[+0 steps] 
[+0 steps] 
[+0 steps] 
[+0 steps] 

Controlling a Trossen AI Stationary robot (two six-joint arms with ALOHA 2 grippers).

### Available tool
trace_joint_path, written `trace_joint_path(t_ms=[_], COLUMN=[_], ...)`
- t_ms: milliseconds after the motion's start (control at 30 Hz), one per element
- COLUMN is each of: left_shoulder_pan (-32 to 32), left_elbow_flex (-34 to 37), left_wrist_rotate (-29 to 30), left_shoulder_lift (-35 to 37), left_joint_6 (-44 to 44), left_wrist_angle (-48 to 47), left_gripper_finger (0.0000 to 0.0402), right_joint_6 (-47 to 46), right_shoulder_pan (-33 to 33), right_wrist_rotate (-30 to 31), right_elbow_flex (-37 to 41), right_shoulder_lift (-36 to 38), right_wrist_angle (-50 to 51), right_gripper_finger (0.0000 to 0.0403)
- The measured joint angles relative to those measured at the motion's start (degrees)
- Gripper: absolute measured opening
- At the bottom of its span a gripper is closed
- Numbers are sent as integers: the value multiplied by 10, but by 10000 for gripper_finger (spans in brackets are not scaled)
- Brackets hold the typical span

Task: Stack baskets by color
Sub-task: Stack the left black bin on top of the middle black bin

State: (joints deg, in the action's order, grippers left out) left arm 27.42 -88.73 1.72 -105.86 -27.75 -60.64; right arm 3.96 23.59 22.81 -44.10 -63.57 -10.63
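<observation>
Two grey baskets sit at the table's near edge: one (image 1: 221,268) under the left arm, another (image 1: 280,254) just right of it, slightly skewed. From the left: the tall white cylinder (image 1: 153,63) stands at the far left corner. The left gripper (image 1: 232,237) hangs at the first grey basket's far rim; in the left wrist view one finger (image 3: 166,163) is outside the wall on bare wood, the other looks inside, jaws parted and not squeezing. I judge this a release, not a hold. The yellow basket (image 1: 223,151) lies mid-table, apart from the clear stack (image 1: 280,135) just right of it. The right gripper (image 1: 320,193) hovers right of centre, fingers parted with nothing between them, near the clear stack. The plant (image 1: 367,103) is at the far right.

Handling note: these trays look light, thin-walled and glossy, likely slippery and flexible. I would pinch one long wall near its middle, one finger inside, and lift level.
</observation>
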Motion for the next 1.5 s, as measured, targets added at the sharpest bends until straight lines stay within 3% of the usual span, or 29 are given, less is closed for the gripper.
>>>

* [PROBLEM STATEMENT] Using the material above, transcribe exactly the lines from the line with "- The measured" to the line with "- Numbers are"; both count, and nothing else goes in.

* [ANSWER FOR THIS EXERCISE]
- The measured joint angles relative to those measured at the motion's start (degrees)
- Gripper: absolute measured opening
- At the bottom of its span a gripper is closed
- Numbers are sent as integers: the value multiplied by 10, but by 10000 for gripper_finger (spans in brackets are not scaled)

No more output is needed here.